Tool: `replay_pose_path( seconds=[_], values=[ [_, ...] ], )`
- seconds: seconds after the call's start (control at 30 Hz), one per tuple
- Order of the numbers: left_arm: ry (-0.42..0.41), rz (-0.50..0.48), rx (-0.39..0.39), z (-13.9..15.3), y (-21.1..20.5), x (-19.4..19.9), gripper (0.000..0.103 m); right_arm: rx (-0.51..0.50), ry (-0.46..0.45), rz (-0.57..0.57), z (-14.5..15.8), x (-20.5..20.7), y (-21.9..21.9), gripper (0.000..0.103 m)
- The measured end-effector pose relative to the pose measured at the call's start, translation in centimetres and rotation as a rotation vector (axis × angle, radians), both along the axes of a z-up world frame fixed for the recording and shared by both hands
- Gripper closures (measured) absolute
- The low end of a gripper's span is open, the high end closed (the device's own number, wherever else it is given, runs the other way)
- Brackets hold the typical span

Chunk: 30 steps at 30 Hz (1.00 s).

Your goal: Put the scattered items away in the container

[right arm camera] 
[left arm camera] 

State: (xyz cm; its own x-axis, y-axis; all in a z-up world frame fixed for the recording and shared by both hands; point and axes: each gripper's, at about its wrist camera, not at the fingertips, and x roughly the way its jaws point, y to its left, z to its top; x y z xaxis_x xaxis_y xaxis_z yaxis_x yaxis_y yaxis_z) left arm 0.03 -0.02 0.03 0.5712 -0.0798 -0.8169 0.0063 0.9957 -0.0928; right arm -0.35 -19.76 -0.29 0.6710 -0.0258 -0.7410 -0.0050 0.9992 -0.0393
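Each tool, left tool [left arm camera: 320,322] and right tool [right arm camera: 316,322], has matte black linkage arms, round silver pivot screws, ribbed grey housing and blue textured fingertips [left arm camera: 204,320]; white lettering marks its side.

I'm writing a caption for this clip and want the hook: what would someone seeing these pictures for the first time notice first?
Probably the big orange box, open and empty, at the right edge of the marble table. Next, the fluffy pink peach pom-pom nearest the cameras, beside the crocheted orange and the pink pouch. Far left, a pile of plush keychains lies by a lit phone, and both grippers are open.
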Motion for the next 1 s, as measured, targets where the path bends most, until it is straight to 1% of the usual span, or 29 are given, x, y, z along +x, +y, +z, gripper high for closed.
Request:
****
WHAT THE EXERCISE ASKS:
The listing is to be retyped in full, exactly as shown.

RESPONSE TO THIS TASK:
Tool: `replay_pose_path( seconds=[_], values=[ [_, ...] ], )`
- seconds: seconds after the call's start (control at 30 Hz), one per tuple
- Order of the numbers: left_arm: ry (-0.42..0.41), rz (-0.50..0.48), rx (-0.39..0.39), z (-13.9..15.3), y (-21.1..20.5), x (-19.4..19.9), gripper (0.000..0.103 m); right_arm: rx (-0.51..0.50), ry (-0.46..0.45), rz (-0.57..0.57), z (-14.5..15.8), x (-20.5..20.7), y (-21.9..21.9), gripper (0.000..0.103 m)
- The measured end-effector pose relative to the pose measured at the call's start, translation in centimetres and rotation as a rotation vector (axis × angle, radians), both along the axes of a z-up world frame fixed for the recording and shared by both hands
- Gripper closures (measured) absolute
- The low end of a gripper's span is open, the high end closed (the device's own number, wherever else it is given, runs the other way)
- Brackets hold the typical span

Chunk: 30 steps at 30 Hz (1.00 s).

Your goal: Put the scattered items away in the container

[right arm camera] 
[left arm camera] 

State: (xyz cm; its own x-axis, y-axis; all in a z-up world frame fixed for the recording and shared by both hands; point and axes: each gripper's, at about its wrist camera, not at the fingertips, and x roughly the way its jaws point, y to its left, z to its top; x y z xaxis_x xaxis_y xaxis_z yaxis_x yaxis_y yaxis_z) left arm 0.03 -0.02 0.03 0.5712 -0.0798 -0.8169 0.0063 0.9957 -0.0928; right arm -0.35 -19.76 -0.29 0.6710 -0.0258 -0.7410 -0.0050 0.9992 -0.0393
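Each tool, left tool [left arm camera: 320,322] and right tool [right arm camera: 316,322], has matte black linkage arms, round silver pivot screws, ribbed grey housing and blue textured fingertips [left arm camera: 204,320]; white lettering marks its side.

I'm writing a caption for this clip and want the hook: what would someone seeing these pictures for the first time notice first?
Probably the big orange box, open and empty, at the right edge of the marble table. Next, the fluffy pink peach pom-pom nearest the cameras, beside the crocheted orange and the pink pouch. Far left, a pile of plush keychains lies by a lit phone, and both grippers are open.
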Motion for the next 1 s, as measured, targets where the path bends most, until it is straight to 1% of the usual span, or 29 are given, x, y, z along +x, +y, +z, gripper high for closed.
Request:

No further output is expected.